Sunday, September 09, 2007

Walters on Water

A balanced and thoughtful analysis, as usual.

Dan Walters: A new jolt on water quandary
By Dan Walters - Bee Columnist
Published 12:00 am PDT Sunday, September 9, 2007


California's precarious water situation has been increasingly evident for decades, so politicians shouldn't need another reminder that action is overdue. A federal judge in Fresno nevertheless provided just such a jolt the other day.

Judge Oliver Wanger ordered state and federal governments to reduce transfers from the Sacramento-San Joaquin Delta -- the primary source of water for two-thirds of the state's population -- in order to stop killing tiny Delta smelt, which are sucked into huge pumps at the south end of the Delta.

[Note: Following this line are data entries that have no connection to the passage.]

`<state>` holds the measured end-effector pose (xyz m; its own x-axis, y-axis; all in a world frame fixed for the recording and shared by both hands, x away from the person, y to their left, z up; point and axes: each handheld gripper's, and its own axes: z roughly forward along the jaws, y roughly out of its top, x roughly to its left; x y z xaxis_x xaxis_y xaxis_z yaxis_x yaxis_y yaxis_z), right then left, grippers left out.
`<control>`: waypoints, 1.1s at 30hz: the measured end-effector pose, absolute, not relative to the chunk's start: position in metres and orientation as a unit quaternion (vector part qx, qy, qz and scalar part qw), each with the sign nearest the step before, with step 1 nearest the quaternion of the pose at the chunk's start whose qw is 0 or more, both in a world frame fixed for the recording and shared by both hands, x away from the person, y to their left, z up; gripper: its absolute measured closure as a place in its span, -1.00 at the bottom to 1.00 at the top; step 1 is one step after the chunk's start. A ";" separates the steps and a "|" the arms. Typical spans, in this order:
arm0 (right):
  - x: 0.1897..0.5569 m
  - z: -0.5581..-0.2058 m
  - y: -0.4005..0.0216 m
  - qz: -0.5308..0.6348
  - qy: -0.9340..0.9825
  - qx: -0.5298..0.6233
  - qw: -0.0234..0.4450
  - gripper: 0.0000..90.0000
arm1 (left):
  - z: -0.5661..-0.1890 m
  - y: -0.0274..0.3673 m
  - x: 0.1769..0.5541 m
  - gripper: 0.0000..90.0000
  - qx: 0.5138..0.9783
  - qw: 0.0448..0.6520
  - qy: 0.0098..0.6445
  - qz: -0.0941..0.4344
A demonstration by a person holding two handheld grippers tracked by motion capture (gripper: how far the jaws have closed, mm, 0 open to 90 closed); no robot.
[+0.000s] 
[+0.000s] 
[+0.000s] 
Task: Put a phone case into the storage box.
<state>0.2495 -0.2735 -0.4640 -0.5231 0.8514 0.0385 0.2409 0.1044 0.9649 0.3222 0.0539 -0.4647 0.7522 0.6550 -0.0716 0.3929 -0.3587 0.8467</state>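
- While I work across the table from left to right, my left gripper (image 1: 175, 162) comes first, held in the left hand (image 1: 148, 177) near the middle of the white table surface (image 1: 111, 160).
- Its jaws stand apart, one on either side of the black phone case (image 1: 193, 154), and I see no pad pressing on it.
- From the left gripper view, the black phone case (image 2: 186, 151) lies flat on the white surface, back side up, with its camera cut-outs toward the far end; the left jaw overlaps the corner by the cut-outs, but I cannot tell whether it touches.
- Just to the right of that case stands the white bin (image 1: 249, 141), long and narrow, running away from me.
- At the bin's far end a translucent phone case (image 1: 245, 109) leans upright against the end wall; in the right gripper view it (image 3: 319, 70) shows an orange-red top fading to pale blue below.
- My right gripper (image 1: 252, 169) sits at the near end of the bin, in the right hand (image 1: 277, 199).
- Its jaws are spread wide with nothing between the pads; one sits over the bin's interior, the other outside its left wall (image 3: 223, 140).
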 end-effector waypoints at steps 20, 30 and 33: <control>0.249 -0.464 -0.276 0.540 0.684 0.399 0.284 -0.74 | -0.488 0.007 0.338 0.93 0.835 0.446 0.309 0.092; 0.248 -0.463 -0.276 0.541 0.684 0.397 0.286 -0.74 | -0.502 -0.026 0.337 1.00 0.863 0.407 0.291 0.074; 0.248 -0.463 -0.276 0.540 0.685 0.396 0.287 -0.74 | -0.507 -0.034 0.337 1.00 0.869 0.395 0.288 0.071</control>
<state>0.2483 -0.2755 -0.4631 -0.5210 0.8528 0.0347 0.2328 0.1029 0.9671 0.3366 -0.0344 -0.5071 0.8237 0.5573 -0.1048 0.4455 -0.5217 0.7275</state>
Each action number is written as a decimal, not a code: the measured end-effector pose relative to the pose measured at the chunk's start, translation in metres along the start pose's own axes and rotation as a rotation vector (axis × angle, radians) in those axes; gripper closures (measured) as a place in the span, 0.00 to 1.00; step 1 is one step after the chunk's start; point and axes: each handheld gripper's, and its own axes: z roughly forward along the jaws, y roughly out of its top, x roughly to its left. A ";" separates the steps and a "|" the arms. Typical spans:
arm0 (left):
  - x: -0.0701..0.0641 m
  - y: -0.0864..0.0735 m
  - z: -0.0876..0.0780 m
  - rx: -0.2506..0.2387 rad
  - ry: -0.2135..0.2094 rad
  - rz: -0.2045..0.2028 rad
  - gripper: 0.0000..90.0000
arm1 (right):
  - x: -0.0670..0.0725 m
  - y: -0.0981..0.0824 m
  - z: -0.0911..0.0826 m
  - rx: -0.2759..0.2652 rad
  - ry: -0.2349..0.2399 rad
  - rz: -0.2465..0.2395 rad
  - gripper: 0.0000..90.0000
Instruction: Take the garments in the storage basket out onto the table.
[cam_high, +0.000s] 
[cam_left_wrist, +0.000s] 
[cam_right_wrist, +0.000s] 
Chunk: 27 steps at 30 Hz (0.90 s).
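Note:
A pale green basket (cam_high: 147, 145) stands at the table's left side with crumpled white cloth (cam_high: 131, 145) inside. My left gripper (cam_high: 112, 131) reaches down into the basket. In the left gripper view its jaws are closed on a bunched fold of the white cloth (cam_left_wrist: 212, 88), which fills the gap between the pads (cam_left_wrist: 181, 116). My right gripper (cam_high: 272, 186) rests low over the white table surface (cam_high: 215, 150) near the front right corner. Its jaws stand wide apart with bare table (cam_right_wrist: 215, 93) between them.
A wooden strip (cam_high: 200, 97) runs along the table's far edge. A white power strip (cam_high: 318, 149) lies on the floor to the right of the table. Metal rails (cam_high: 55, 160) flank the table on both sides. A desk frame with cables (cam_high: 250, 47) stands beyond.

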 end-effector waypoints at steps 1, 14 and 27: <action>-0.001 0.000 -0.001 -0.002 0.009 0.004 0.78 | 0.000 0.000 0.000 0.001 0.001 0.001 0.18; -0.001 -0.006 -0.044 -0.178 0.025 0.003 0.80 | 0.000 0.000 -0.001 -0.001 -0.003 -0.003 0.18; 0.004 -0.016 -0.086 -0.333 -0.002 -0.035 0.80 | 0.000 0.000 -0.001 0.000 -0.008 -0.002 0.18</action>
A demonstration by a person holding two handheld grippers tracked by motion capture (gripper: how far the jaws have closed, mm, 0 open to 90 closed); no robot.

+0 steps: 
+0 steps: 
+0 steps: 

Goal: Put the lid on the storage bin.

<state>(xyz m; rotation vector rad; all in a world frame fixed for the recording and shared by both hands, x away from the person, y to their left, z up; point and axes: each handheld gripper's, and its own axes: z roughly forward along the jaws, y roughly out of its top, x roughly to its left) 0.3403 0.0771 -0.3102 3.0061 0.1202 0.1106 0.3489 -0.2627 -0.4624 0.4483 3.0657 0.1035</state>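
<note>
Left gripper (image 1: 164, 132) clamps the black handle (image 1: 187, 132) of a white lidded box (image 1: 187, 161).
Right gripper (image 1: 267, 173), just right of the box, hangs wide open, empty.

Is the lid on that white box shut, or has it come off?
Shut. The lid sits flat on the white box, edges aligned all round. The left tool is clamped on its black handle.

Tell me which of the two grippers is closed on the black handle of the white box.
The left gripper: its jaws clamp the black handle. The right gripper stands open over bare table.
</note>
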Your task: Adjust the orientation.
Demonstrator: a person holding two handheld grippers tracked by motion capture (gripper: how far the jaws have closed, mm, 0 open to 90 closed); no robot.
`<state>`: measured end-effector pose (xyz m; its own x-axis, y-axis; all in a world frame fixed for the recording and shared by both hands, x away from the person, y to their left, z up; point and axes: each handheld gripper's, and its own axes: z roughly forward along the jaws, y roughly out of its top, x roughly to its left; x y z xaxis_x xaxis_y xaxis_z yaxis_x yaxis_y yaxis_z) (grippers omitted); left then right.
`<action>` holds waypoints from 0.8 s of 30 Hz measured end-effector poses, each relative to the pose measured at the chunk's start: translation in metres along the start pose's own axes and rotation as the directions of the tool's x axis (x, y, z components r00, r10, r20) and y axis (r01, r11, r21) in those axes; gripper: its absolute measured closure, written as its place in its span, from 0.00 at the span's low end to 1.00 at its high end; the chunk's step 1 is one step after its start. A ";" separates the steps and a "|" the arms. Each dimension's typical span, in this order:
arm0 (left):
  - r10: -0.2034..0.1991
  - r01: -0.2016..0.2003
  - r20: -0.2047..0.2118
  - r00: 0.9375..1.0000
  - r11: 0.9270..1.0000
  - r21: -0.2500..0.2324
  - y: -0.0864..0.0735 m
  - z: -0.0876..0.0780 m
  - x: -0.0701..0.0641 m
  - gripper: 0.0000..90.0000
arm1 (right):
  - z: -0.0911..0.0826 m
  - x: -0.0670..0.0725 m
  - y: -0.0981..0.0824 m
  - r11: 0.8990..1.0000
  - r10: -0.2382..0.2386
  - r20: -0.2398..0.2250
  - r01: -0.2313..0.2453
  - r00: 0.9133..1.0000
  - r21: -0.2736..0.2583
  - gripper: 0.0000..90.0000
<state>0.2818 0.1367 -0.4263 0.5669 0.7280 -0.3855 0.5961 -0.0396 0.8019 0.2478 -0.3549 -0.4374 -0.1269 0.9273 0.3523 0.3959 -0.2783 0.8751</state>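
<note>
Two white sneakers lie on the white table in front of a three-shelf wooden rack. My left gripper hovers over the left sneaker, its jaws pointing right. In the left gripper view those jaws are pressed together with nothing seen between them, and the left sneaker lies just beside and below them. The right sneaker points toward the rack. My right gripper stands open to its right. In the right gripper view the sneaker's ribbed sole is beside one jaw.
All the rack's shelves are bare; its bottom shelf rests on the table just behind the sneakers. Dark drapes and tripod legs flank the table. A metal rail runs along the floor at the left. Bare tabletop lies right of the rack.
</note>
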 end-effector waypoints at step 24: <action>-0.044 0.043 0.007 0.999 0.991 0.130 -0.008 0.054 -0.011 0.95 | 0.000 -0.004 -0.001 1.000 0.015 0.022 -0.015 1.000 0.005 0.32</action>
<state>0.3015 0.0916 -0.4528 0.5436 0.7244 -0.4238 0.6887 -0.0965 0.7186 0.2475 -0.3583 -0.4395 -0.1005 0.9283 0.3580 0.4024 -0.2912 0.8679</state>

Water managers are scrambling to determine the precise impact of Wanger's verbal order, but it appears that it could curtail roughly a third of the 6 million acre-feet of water that's drawn out of the Delta in a normal year for San Joaquin Valley farms and Southern California users.

In times past, state water officials would have reacted negatively to such an order, but it is, in political terms, something of a godsend. It bolsters their long-languishing plans to build new reservoirs and alter how water is moved either through or around the Delta. Wanger's decision is "proof that the Delta, indeed, is broken," says Mike Chrisman, Gov. Arnold Schwarzenegger's resources secretary.

There is no more complicated, or probably more important, issue in California than water, an almost impenetrable political, legal and financial thicket rooted in decades of conflict over who gets it and who pays for it.

The last time anyone made a major water decision was 1982, when voters rejected a peripheral canal, which would have carried Sacramento River water around the Delta to the pumps near Tracy, both enhancing deliveries and preventing further environmental degradation of the West's largest estuary. That shortsighted decision by voters, egged on by a odd-bedfellows alliance of San Joaquin Valley farmers and environmentalists, has stalled water policy ever since.